On Thu, Jul 04, 2019 at 10:13:15AM -0700, Paul E. McKenney wrote:
> On Wed, Jul 03, 2019 at 11:24:54PM -0400, Joel Fernandes wrote:
> > On Wed, Jul 03, 2019 at 05:50:09PM -0700, Paul E. McKenney wrote:
> > > On Wed, Jul 03, 2019 at 08:32:13PM -0400, Joel Fernandes wrote:
> 
> [ . . . ]
> 
> > > > If I add an rcu_perf_wait_shutdown() to the end of the loop, the outliers go away.
> > > > 
> > > > Still can't explain that :)
> > > > 
> > > > 	do {
> > > > 		...
> > > > 		...
> > > > +               rcu_perf_wait_shutdown();
> > > >         } while (!torture_must_stop());
> > > 
> > > Might it be the cond_resched_tasks_rcu_qs() invoked from within
> > > rcu_perf_wait_shutdown()?  So I have to ask...  What happens if you
> > > use cond_resched_tasks_rcu_qs() at the end of that loop instead of
> > > rcu_perf_wait_shutdown()?
> > 
> > I don't think it is, if I call cond_resched_tasks_rcu_qs(), it still doesn't
> > help. Only calling rcu_perf_wait_shutdown() cures it.
> 
> My eyes seem to be working better today.
> 
> Here is rcu_perf_wait_shutdown():
> 
> 	static void rcu_perf_wait_shutdown(void)
> 	{
> 		cond_resched_tasks_rcu_qs();
> 		if (atomic_read(&n_rcu_perf_writer_finished) < nrealwriters)
> 			return;
> 		while (!torture_must_stop())
> 			schedule_timeout_uninterruptible(1);
> 	}
> 
> Take a close look at the "while" loop.  It is effectively ending your
> test prematurely and thus rendering the code no longer CPU-bound.  ;-)

That makes a lot of sense. I also found that I can drop
'rcu_perf_wait_shutdown' in my preempt-disable loop as long as I don't do an
ftrace trace. I suspect the trace dump happening at the end is messing with
the last iteration of the writer loops. My preempt disable loop probably
disables preemption for a long time without rescheduling during this ftrace
dump.

Anyway, having the rcu_perf_wait_shutdown without doing the ftrace dump seems
to solve it.

So actually the point of all my testing was (other than learning) was to
compare how RCU pre-consolidated vs post-consolidated does. As predicted,
with post-consolidated RCU, the preempt-disable / enable does manage to slow
down the grace periods. This is not an issue per-se as you said that even
100s of ms of grace period delay is within acceptable RCU latencies. The
results are as below:

I am happy to try out any other test scenarios as well if you would like me
to. I am open to any other suggestions you may have to improve the rcuperf
tests in this (deferred/consolidated RCU) or other regards.
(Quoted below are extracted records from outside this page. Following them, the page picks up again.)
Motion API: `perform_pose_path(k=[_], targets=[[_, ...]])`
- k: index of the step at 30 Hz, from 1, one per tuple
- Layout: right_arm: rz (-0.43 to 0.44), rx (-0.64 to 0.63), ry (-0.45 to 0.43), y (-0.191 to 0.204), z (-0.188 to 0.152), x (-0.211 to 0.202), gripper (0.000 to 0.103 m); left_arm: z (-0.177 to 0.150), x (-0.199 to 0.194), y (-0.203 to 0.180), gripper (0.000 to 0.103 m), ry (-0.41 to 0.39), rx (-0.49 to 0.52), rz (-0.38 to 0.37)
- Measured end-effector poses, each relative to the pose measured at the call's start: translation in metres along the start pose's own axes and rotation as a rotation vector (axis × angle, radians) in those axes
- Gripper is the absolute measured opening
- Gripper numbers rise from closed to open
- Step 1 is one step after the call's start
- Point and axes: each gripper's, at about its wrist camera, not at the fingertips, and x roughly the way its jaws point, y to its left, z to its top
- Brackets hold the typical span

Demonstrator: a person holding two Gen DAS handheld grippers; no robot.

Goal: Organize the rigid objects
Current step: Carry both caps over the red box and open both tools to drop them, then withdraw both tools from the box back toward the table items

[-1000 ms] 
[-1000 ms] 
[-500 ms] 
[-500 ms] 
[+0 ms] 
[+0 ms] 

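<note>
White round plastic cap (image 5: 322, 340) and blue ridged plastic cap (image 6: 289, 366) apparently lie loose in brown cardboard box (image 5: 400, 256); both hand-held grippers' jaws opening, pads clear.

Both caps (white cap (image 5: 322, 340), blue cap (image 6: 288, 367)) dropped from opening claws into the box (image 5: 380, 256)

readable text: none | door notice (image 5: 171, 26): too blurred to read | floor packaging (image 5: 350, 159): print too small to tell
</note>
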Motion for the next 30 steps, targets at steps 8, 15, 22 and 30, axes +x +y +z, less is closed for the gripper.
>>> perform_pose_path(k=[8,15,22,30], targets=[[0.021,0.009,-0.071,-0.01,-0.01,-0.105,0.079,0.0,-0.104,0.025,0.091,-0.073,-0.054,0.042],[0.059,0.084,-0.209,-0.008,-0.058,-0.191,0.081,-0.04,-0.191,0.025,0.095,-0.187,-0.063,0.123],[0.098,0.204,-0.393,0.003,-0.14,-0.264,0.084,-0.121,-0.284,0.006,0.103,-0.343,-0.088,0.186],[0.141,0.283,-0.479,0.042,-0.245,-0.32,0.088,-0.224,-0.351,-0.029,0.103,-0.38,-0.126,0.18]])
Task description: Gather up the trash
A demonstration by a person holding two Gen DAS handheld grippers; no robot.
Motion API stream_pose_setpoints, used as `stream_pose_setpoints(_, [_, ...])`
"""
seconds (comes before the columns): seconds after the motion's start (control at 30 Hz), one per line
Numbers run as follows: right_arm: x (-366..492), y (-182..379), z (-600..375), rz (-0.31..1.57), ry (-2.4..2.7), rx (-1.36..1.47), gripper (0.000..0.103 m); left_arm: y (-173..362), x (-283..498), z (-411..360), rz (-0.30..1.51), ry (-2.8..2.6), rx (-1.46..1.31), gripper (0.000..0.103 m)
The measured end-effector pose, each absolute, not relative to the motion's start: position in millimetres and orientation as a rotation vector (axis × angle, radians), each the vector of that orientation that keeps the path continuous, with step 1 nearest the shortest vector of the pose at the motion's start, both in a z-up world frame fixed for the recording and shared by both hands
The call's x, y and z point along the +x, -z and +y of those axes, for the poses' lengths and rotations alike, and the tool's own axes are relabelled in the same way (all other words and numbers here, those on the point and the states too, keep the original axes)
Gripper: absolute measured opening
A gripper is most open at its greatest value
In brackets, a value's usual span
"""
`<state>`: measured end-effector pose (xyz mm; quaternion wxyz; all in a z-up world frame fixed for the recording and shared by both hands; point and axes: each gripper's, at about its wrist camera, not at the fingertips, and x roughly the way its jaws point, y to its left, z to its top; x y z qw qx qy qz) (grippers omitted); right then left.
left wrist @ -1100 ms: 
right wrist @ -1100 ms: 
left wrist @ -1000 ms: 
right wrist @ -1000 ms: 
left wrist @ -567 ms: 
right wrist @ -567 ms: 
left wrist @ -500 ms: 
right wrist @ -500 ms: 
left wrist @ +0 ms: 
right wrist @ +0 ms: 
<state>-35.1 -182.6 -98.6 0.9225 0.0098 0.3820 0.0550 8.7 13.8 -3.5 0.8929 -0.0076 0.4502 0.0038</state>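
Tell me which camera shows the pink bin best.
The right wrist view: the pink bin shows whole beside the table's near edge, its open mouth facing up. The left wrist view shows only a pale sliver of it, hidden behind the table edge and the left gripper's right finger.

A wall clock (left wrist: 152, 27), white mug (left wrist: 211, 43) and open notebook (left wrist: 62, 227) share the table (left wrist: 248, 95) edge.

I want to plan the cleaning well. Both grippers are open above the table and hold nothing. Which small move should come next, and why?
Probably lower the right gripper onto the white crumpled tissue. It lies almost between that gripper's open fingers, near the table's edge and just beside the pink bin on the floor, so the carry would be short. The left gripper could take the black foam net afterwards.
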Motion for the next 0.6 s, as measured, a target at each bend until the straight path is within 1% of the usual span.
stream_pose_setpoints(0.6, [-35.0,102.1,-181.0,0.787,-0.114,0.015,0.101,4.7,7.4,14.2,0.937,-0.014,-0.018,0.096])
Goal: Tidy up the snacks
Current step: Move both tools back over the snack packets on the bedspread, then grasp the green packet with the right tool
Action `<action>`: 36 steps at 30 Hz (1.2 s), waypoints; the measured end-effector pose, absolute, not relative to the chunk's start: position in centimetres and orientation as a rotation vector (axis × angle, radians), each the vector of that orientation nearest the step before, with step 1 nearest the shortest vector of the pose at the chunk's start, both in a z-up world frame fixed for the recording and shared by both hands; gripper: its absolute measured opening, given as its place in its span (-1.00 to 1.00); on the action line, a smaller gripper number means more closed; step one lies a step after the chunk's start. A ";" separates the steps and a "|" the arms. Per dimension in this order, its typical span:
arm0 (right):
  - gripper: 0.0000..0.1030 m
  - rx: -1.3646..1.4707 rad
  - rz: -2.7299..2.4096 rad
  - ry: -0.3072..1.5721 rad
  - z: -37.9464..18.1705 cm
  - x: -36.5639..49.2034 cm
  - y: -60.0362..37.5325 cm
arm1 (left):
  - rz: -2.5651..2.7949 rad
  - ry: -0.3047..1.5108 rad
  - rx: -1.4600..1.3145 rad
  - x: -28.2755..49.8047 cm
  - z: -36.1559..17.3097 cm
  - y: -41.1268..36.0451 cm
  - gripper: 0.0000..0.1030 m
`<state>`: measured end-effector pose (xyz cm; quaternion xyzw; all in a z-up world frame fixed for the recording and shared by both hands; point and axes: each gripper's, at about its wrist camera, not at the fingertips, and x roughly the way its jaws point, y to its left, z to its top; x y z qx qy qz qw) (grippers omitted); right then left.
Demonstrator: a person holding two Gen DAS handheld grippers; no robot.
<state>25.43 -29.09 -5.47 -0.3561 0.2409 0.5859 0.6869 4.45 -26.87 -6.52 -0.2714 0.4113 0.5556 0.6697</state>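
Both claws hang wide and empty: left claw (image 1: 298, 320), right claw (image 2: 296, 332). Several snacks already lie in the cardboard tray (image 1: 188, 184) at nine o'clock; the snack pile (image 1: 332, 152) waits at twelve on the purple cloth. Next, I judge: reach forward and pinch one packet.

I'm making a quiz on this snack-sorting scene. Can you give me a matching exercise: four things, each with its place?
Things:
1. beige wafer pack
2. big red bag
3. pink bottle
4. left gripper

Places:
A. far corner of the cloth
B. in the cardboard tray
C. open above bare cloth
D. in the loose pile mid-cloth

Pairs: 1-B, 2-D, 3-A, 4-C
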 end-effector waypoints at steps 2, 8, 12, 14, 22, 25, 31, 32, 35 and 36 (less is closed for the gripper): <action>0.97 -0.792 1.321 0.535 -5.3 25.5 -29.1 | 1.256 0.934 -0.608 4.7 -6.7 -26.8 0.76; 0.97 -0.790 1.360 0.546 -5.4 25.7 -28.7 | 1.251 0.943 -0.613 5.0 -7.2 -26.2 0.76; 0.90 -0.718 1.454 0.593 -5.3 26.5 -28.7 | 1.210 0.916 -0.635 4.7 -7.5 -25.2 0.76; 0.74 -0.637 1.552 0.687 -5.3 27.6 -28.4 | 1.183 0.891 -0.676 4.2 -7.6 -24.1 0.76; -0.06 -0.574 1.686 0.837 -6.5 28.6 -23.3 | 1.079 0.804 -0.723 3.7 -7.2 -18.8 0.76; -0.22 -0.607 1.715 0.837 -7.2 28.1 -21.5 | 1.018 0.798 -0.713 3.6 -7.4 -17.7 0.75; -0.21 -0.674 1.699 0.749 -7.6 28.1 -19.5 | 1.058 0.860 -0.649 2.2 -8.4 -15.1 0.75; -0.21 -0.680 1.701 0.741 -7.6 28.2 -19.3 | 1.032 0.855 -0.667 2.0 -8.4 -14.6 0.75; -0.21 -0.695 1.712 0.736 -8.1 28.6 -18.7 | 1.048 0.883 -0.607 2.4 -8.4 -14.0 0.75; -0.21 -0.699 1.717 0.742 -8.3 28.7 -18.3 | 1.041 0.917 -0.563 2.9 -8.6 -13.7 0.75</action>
I did have a request, could you help me understand why is the grace period
duration double that of my busy wait time? You mentioned this has something
to do with the thread not waking up before another GP is started. But I did
not follow this. Thanks a lot!!

Performance changes in consolidated vs regular
-------------------------------------------
I ran a thread on a reserved CPU doing preempt disable + busy wait + preempt enable
in a loop and measured the difference in rcuperf between conslidated and regular.
nreaders = nwriters = 10.

		(preempt disable duration)
		5ms	10ms	20ms	50ms
v4.19
median (usecs)	12000.3	12001	11000	12000

v5.1 (deferred)
median (usecs)	13000	19999   40000   100000

All of this is still within spec of RCU.

Note as discussed:
These results are independent of the value of jiffies_to_sched_qs. However,
in my preempt-disable + enable loop, if I don't do a
set_preempt_need_resched() in my loop, then I need to lower
jiffies_to_sched_qs to bring down the grace period durations. This is
understandable because the tick may not know sooner that it needs to resched
the preempt disable busy loop.

thanks,

 J.